* **THE TASK**
Could you set down exactly the lines in the records below between the line holding "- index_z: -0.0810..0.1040" and the line holding "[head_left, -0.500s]", inclusive?

*** GIVEN DATA

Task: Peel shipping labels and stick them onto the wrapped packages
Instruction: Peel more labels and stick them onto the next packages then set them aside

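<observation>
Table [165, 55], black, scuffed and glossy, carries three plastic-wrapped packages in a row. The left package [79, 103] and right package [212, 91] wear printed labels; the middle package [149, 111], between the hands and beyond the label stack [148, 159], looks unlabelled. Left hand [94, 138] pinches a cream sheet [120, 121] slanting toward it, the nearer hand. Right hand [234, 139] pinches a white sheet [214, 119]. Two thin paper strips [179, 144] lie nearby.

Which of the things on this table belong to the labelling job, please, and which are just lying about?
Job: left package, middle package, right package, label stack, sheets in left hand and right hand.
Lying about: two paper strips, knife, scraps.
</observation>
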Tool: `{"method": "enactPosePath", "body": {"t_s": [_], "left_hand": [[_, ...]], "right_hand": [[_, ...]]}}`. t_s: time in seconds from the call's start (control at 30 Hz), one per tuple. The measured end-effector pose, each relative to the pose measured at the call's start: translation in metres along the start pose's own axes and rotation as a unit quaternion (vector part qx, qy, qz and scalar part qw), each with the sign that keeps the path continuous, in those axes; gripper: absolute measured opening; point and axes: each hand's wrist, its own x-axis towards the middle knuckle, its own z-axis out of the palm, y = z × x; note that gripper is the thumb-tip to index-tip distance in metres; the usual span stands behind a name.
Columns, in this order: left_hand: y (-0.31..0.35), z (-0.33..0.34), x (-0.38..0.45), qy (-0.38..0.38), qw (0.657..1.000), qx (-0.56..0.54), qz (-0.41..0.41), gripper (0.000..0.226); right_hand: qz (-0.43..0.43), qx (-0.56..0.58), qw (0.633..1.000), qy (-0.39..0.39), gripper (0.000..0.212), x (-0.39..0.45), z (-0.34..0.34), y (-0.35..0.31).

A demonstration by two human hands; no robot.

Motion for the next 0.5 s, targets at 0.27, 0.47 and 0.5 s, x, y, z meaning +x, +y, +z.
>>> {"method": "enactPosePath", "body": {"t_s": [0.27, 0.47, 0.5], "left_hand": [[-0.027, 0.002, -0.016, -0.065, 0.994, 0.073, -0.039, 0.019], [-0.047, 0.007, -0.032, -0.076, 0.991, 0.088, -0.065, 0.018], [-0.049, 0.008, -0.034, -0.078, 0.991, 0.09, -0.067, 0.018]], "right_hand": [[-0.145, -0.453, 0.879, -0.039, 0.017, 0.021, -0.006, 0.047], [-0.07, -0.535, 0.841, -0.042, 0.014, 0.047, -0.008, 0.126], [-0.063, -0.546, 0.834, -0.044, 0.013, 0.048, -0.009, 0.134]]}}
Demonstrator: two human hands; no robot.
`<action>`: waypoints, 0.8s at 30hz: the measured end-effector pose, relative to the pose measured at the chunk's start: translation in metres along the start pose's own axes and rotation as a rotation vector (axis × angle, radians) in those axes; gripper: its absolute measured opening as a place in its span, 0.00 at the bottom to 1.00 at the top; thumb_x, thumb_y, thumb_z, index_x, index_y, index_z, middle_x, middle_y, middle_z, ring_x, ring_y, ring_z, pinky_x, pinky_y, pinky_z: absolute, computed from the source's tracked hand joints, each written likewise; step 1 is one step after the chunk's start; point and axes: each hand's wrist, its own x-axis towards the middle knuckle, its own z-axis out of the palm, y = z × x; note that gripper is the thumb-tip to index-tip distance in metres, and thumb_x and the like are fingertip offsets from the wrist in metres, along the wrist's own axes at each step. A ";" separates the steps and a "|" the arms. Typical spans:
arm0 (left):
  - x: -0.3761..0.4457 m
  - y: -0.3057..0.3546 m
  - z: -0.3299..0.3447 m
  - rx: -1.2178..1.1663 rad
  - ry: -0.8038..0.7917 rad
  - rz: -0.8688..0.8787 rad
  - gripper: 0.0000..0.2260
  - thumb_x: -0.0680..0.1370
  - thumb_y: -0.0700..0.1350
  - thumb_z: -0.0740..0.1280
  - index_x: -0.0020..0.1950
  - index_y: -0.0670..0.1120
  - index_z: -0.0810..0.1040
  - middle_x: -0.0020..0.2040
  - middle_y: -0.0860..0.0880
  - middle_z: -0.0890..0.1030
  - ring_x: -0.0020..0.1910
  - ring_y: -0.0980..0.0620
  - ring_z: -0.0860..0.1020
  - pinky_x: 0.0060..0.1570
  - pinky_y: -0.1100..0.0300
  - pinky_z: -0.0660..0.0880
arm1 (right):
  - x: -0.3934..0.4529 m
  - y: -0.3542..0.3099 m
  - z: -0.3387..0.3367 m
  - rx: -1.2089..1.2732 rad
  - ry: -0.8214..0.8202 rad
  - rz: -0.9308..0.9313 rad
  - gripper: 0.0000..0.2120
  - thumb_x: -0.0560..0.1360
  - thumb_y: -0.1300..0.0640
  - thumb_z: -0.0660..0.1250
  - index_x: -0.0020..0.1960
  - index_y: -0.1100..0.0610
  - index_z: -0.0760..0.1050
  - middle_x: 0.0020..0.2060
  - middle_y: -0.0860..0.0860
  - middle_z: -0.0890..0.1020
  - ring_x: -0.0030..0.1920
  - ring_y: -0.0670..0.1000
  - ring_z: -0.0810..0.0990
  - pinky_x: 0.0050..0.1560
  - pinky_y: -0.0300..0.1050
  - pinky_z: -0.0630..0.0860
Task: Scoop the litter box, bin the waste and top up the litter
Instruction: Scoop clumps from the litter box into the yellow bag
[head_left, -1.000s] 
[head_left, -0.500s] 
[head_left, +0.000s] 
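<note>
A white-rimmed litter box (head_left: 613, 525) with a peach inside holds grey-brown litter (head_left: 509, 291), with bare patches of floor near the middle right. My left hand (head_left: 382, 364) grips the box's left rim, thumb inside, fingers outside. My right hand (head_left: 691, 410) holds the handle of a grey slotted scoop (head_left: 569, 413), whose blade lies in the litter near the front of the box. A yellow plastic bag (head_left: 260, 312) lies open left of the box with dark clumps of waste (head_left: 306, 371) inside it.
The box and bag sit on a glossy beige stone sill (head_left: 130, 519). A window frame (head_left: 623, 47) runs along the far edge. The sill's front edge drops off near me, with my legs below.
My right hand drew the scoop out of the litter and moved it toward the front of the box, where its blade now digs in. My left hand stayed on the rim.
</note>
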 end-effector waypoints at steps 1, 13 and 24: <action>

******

* **REPLY TO THE TASK**
  - index_z: -0.0810..0.1040
  - middle_x: -0.0020..0.2040
  - middle_y: -0.0860..0.0880
  - middle_z: -0.0890..0.1030
  - ring_x: -0.0020..0.1910
  - ring_y: -0.0980..0.0620
  - ring_z: -0.0860..0.1020
  - pinky_x: 0.0060..0.1570
  - pinky_y: -0.1100..0.0300
  - pinky_z: -0.0660..0.0880
arm1 (right):
  - x: -0.3934..0.4529 m
  - y: -0.3542..0.3099 m
  - z: -0.3387..0.3367 m
  - rx: -1.2089..1.2732 rad
  - ry: -0.8214..0.8202 rad
  - rz: -0.9308..0.9313 rad
  - gripper: 0.0000..0.2120
  - thumb_x: -0.0560..0.1360
  - thumb_y: -0.1300..0.0640
  - thumb_z: -0.0660..0.1250
  - index_x: -0.0020..0.1960
  - index_y: -0.1100..0.0610
  - index_z: -0.0760..0.1050
  - middle_x: 0.0020..0.2060
  - middle_y: -0.0860..0.0860
  - middle_z: -0.0890..0.1020
  - ring_x: -0.0030..0.1920
  - ring_y: -0.0670..0.1000
  - ring_z: -0.0810..0.0990
  - pinky_x: 0.0050..0.1560
  - pinky_y: -0.0300..0.1050
  - pinky_z: -0.0630..0.0860
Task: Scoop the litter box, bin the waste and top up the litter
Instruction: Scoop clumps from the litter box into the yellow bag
[head_left, -1.000s] 
[head_left, -0.500s] 

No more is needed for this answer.